§ **Task goal**:
Filter the data below, keeping only lines that contain "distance".

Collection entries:

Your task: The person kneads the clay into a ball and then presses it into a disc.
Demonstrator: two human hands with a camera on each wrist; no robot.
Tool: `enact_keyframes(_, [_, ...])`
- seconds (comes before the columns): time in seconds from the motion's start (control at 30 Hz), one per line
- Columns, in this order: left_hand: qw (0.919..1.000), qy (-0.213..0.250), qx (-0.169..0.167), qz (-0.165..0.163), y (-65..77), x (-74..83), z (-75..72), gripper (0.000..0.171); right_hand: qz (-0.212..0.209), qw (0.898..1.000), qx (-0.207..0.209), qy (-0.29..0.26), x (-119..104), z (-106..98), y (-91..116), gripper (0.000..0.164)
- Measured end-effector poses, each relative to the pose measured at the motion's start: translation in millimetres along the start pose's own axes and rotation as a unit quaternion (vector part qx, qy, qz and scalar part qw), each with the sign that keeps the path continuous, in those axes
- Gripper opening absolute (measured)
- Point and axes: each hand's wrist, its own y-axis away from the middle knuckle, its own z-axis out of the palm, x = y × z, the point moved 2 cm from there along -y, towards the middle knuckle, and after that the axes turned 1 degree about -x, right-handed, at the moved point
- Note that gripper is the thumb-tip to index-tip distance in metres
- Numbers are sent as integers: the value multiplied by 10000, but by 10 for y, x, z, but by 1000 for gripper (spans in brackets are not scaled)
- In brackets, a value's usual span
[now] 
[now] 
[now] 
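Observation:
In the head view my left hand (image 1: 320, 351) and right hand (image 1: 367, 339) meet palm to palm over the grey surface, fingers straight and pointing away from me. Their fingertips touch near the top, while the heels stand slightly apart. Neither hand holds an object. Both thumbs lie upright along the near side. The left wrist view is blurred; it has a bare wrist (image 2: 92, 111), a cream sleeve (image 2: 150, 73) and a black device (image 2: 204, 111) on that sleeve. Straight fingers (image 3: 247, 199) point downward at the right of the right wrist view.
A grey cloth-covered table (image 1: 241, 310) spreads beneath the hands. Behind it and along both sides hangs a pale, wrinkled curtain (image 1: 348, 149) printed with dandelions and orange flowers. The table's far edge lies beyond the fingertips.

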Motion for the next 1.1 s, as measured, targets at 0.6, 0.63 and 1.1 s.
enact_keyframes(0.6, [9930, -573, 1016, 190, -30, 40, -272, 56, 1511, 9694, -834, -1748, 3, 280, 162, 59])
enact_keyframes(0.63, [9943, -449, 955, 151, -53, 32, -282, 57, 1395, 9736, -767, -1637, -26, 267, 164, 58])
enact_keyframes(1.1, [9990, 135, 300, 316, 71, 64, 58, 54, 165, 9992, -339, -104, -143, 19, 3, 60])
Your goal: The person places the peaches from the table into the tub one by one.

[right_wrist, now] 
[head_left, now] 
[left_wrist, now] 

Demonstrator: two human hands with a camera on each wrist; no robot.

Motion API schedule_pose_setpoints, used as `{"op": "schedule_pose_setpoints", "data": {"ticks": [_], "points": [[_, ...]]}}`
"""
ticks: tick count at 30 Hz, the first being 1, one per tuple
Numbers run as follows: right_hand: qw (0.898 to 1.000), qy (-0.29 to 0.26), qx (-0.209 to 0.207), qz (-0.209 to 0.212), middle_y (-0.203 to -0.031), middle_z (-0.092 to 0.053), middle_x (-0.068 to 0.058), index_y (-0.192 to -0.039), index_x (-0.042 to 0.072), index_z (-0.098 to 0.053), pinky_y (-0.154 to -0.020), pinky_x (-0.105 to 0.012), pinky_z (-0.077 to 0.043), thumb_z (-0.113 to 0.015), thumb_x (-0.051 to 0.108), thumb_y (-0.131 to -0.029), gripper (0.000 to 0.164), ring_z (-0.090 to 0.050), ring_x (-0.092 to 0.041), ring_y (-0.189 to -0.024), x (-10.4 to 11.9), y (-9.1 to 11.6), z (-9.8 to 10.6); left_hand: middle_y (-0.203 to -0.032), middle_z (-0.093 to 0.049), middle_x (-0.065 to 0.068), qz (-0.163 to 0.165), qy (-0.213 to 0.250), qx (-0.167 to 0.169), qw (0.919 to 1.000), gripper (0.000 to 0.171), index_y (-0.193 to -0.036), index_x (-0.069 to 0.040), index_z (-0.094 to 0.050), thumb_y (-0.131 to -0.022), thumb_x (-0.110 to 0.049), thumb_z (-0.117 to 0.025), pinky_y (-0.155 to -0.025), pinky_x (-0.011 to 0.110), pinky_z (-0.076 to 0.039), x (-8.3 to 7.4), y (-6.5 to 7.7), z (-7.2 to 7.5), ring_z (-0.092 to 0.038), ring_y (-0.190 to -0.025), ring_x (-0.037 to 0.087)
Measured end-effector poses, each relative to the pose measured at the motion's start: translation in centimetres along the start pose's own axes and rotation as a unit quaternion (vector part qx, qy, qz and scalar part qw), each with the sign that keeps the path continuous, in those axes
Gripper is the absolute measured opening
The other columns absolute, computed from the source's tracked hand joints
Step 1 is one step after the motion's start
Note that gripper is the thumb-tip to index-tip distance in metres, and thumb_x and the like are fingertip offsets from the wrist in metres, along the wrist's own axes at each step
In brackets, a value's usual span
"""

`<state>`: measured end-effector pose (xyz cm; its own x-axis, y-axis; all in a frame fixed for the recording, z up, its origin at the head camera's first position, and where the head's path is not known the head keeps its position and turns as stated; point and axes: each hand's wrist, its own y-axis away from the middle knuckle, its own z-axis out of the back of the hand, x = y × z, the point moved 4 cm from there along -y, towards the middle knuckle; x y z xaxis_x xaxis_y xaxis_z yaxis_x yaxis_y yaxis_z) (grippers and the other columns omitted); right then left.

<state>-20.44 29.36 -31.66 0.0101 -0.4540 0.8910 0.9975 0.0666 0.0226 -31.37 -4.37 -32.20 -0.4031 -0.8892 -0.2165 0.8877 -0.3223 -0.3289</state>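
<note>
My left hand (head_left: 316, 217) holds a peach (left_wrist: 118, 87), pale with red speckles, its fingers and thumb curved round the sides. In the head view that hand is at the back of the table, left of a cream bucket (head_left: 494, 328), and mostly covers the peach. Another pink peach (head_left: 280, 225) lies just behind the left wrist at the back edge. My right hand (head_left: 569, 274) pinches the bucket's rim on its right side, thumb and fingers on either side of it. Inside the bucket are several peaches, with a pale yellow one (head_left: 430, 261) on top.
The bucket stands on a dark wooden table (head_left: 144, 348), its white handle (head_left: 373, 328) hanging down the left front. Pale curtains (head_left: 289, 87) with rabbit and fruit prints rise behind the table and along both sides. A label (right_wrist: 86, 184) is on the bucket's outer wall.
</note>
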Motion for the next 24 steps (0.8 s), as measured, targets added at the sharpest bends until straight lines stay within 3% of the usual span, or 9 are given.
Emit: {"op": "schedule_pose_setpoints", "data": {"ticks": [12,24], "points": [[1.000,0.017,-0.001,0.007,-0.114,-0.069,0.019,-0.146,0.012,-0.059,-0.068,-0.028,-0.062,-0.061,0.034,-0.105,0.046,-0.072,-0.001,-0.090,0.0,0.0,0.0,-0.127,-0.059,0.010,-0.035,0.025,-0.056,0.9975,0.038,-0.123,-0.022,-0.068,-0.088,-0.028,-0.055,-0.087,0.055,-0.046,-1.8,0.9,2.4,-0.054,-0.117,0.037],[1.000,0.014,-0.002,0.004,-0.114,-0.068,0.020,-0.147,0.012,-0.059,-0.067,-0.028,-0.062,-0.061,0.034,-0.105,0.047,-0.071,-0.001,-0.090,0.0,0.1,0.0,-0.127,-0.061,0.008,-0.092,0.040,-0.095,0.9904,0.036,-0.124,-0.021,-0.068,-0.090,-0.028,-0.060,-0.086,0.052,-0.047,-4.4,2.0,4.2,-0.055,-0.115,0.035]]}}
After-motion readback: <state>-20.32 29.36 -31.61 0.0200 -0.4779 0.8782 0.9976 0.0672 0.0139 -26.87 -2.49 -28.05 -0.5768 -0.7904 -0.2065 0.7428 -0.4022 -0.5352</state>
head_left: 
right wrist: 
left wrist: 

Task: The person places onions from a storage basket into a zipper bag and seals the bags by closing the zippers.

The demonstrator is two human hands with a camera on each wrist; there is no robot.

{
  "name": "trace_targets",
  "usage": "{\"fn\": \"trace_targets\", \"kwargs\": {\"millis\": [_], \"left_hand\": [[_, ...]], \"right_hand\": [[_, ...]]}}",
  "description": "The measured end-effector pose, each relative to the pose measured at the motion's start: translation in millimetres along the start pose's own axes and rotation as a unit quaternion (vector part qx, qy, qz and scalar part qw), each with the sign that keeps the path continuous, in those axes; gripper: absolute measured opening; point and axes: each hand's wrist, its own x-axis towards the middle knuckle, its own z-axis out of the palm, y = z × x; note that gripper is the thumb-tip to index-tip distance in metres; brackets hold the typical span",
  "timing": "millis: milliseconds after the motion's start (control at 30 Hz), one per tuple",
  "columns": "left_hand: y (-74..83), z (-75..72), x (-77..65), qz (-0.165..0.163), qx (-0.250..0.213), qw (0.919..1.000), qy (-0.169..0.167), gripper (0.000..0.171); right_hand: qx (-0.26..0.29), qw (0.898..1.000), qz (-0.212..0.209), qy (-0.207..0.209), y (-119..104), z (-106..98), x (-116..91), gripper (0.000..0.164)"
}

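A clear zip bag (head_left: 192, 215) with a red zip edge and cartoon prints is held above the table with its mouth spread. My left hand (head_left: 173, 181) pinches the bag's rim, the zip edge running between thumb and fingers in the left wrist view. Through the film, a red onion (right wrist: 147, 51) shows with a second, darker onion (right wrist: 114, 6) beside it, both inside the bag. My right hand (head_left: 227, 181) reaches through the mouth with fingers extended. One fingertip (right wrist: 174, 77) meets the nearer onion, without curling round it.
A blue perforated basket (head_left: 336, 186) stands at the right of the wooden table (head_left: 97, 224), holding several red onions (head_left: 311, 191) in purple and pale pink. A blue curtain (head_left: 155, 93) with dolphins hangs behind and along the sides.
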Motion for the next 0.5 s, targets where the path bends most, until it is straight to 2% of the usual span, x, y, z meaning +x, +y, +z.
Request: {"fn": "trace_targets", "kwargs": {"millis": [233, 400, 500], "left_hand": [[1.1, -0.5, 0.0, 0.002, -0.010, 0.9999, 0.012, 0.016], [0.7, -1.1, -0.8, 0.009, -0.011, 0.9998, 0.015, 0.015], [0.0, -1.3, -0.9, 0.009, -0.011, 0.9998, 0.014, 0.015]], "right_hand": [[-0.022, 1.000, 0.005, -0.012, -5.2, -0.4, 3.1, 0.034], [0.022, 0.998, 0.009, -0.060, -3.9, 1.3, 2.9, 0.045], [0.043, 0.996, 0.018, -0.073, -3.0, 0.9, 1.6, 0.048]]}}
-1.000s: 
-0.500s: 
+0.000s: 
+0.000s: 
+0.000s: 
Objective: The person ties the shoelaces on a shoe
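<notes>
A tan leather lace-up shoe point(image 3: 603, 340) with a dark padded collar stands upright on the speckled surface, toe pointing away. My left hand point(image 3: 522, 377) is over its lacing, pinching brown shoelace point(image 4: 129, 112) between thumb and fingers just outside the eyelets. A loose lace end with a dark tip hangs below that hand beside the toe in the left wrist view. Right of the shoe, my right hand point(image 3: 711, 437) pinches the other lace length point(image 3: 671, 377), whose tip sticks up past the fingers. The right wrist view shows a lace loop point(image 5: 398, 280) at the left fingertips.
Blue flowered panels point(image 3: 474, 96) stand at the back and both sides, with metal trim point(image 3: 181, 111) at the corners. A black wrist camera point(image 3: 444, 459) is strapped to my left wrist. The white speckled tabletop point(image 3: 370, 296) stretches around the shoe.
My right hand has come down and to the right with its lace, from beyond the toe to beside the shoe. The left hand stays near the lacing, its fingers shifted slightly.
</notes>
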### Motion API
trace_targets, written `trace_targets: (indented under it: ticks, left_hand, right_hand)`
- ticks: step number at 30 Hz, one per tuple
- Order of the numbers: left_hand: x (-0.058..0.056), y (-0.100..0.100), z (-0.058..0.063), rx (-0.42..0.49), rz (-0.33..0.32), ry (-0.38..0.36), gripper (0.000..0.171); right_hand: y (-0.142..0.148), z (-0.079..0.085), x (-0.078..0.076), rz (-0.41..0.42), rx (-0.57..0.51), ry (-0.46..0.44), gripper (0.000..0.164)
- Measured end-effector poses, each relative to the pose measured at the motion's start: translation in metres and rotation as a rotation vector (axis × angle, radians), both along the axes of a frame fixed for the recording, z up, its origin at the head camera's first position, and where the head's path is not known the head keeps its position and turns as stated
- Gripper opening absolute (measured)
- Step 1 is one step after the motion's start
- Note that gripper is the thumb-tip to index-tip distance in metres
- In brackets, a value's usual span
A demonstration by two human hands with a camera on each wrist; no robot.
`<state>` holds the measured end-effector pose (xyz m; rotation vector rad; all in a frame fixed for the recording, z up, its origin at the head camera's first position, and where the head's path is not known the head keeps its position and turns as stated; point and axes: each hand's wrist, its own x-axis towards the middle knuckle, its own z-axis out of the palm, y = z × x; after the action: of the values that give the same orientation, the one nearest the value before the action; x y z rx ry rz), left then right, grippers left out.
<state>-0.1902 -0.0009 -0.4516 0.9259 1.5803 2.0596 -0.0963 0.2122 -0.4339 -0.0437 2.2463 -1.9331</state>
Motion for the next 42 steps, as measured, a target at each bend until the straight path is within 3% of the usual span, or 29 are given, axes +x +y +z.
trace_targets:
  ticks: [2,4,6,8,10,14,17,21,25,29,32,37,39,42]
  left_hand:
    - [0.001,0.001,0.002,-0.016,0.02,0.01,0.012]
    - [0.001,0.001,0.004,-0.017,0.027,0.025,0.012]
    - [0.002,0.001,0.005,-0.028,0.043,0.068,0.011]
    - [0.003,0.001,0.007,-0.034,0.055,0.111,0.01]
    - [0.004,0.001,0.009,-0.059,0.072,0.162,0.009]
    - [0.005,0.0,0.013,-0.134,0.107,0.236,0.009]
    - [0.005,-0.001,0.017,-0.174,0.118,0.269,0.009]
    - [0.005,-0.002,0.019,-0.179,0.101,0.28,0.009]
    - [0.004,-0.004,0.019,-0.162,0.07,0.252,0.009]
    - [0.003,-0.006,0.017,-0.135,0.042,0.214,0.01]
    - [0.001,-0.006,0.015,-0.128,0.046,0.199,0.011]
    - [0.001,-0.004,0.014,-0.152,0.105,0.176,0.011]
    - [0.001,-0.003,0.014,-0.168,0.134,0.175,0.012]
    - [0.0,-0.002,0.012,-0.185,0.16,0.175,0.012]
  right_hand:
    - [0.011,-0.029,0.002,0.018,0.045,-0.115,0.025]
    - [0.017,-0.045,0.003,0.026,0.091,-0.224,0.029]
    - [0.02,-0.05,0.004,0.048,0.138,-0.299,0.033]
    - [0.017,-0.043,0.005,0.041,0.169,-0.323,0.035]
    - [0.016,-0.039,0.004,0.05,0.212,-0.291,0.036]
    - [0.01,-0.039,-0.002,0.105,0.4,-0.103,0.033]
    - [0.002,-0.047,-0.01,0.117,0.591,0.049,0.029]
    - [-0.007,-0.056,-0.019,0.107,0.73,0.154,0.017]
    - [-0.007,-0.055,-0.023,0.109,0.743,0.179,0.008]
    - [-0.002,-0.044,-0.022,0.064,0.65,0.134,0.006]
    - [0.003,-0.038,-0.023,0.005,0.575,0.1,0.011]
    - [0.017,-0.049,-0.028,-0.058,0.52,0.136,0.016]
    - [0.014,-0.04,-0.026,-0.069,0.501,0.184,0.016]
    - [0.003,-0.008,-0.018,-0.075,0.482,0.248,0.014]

§ **Solution**:
- Note that gripper is the thumb-tip to index-tip distance in metres
Note that gripper is the thumb-tip to index-tip distance in metres, and thumb_x and the like are fingertip offsets from the wrist in metres, along the wrist's own axes at each step
  "description": "The measured end-effector pose, each relative to the pose measured at the motion's start: translation in millimetres along the start pose's own axes and rotation as a unit quaternion (vector part qx, qy, qz and scalar part qw), each with the sign that keeps the path continuous, in those axes; gripper: absolute measured opening; point and axes: each hand's wrist, its own x-axis towards the middle knuckle, its own z-axis out of the palm, y = z × x; note that gripper is the thumb-tip to index-tip distance in metres; brackets hold the typical span",
- Note that gripper is the thumb-tip to index-tip distance in metres

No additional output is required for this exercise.